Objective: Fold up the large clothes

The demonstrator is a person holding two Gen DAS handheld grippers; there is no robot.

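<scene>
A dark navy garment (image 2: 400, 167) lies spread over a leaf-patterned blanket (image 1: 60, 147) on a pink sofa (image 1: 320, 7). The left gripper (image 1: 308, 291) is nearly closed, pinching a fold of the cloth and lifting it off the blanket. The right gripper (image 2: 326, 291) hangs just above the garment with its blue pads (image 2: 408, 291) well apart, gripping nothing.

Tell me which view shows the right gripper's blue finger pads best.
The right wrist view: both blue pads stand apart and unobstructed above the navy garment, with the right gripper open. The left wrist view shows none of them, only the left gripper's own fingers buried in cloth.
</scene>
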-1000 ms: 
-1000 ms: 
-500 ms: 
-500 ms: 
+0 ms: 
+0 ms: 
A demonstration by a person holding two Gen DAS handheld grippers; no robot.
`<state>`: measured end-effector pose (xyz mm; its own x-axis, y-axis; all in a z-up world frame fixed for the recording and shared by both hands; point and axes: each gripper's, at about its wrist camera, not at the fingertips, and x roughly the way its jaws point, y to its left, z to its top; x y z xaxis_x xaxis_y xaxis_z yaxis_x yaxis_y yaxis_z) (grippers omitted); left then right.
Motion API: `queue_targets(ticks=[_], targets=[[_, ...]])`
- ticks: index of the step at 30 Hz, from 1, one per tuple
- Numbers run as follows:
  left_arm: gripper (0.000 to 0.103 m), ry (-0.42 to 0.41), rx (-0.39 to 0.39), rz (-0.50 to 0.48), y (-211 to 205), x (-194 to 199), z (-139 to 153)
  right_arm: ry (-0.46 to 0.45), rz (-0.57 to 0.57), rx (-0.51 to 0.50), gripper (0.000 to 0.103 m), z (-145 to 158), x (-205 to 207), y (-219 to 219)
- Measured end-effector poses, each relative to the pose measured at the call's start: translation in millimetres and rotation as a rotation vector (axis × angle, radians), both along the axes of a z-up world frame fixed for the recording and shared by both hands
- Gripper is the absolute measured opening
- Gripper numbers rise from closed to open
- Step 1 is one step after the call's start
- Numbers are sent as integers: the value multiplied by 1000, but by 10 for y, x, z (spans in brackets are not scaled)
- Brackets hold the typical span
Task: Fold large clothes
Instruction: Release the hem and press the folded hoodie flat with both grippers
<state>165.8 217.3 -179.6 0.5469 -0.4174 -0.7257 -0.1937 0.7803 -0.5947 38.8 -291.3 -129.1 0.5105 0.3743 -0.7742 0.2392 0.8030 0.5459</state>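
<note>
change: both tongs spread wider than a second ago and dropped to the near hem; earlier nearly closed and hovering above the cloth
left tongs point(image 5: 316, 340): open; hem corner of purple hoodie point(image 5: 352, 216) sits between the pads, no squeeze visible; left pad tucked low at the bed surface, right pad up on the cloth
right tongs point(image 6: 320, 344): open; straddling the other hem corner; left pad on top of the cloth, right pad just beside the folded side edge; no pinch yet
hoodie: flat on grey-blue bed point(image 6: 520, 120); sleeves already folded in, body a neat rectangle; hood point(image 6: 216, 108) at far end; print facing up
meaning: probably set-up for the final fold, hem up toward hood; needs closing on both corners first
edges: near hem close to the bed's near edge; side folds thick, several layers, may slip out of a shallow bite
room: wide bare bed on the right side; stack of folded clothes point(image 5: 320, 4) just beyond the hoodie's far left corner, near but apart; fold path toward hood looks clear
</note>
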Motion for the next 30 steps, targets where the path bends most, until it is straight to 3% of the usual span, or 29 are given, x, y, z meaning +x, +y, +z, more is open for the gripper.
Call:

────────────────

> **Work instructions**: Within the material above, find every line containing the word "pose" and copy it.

> **The answer**:
`<state>`: measured end-effector pose (xyz mm; its own x-axis, y-axis; all in a z-up world frame fixed for the recording and shared by both hands; point and axes: each gripper's, at about its wrist camera, not at the fingertips, and x roughly the way its jaws point, y to its left, z to its top; x y z xaxis_x xaxis_y xaxis_z yaxis_x yaxis_y yaxis_z) (grippers omitted); left then right.
- Measured end-effector poses, each relative to the pose measured at the call's start: translation in millimetres and rotation as a rotation vector (axis × angle, radians), both along the axes of a z-up world frame fixed for the recording and shared by both hands

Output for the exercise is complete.